Художники этого периода, работавшие в Риме, зачастую достаточно вольно обращались со своими источниками. Античная скульптура становилась отправной точкой в творчестве, а не четким образцом; порой речь даже не шла о том, чтобы в «свободной копии» оригинал был узнаваем. При всей распространенности тенденции перенимать композиционные приемы древних памятников, прямая связь римских рисунков и живописи середины XVI века с Древним Римом порой ускользает от ученых, хотя источниками становились достаточно известные памятники.
Рассматривая графическое наследие мастеров, работавших в Риме, можно найти немало примеров зарисовок античных памятников, ставших хрестоматийными образцами и справочным материалом для мастерских. Любопытно, какие именно древности запечатлевали художники. С одной стороны, неизвестные и неузнаваемые мотивы были большой находкой, поскольку позволяли создавать классическое впечатление, не ссылаясь прямо на распространенные композиции. Копирование древних образцов стало настолько повсеместным, что уже трудно было отыскать для вдохновения значимый памятник, не использованный коллегами. С другой стороны, в работах художников чаще всего встречались те античные образцы, которые находились в наиболее доступных и легко обозримых местах.
Практика копирования древних образцов отчасти следовала традиции мастерской Рафаэля. Художников особенно привлекали свободно стоящие статуи, такие как Лаокоон, Тибр, Аполлон. Вслед за копированием в рисунке, как правило, следовало создание репродукционных гравюр, что напрямую отсылает нас к практике сотрудничества Рафаэля с Маркантонио Раймонди. Кроме того, нередко случалось, что художники зарисовывали даже не сами античные памятники, а именно рисунки с них, созданные в мастерской Рафаэля.
При этом подход к изображению антиков был близок к тому, что мы видели в творчестве Микеланджело: это было активное творческое переосмысление композиций.
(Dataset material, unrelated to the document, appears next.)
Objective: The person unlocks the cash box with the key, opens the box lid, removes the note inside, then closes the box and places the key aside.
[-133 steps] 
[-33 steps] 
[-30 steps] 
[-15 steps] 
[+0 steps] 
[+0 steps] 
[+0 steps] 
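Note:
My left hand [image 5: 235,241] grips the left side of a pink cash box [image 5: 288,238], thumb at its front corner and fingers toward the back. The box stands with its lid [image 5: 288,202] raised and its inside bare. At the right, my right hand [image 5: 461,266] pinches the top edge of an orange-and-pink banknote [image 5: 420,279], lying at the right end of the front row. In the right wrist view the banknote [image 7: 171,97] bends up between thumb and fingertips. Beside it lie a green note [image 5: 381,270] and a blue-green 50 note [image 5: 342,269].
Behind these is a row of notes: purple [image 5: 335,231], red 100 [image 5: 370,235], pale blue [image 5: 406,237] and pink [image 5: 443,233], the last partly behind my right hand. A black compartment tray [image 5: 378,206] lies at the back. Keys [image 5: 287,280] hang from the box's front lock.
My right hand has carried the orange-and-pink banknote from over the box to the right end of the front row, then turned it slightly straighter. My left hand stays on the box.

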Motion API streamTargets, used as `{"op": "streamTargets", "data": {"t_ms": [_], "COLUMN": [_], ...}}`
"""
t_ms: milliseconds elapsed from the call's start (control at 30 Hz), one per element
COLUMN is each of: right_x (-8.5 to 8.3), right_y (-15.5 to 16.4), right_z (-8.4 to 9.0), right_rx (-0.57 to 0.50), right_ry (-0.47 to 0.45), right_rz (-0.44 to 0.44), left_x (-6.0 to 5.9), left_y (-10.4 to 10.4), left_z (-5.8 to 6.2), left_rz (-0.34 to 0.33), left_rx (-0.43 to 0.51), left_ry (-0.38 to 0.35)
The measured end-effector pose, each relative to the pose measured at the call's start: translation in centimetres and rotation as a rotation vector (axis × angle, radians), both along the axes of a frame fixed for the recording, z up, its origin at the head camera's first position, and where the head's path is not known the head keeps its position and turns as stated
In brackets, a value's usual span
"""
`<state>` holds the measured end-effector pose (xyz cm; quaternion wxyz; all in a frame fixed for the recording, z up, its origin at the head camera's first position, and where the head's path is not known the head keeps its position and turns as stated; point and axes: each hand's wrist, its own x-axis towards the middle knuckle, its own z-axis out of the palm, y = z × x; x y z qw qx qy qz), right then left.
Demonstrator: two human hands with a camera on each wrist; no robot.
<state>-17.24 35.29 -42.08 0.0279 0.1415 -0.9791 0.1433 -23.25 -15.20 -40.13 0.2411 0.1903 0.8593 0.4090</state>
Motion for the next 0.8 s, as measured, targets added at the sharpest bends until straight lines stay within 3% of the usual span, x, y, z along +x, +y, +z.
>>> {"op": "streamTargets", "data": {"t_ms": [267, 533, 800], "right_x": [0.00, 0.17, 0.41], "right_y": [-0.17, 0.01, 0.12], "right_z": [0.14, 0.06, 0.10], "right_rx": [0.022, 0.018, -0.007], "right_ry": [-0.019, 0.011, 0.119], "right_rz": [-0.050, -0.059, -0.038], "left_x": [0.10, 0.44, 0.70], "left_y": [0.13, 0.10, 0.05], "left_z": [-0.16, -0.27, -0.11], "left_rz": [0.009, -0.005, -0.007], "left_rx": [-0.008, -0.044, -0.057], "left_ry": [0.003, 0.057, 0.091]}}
Как пример можно вспомнить саркофаг с изображением падения Фаэтона, который зарисовывал Таддео Цуккаро [377]. Фигуры лошадей на рисунке осознанно укрупнены, гривам, едва заметным на рельефе, придана особенная пышность и выразительность, добавлены экспрессивные движения.
Статуи, рельефы и саркофаги тиражировались в копиях с рисунков и в гравюрах, пополняя арсенал живописцев в Риме и далеко за его пределами. Отчасти благодаря инициативе Рафаэля и Маркантонио Рим стал центром гравирования. Это занятие было источником дохода для художников, многие из которых не могли найти себе другого дела. В дальнейшем эти гравюры также служили дидактическим материалом для художников — в том числе и для тех, кто работал в Риме. Такое опосредованное изучение материала объяснялось особенным вниманием художников к рисунку друг друга.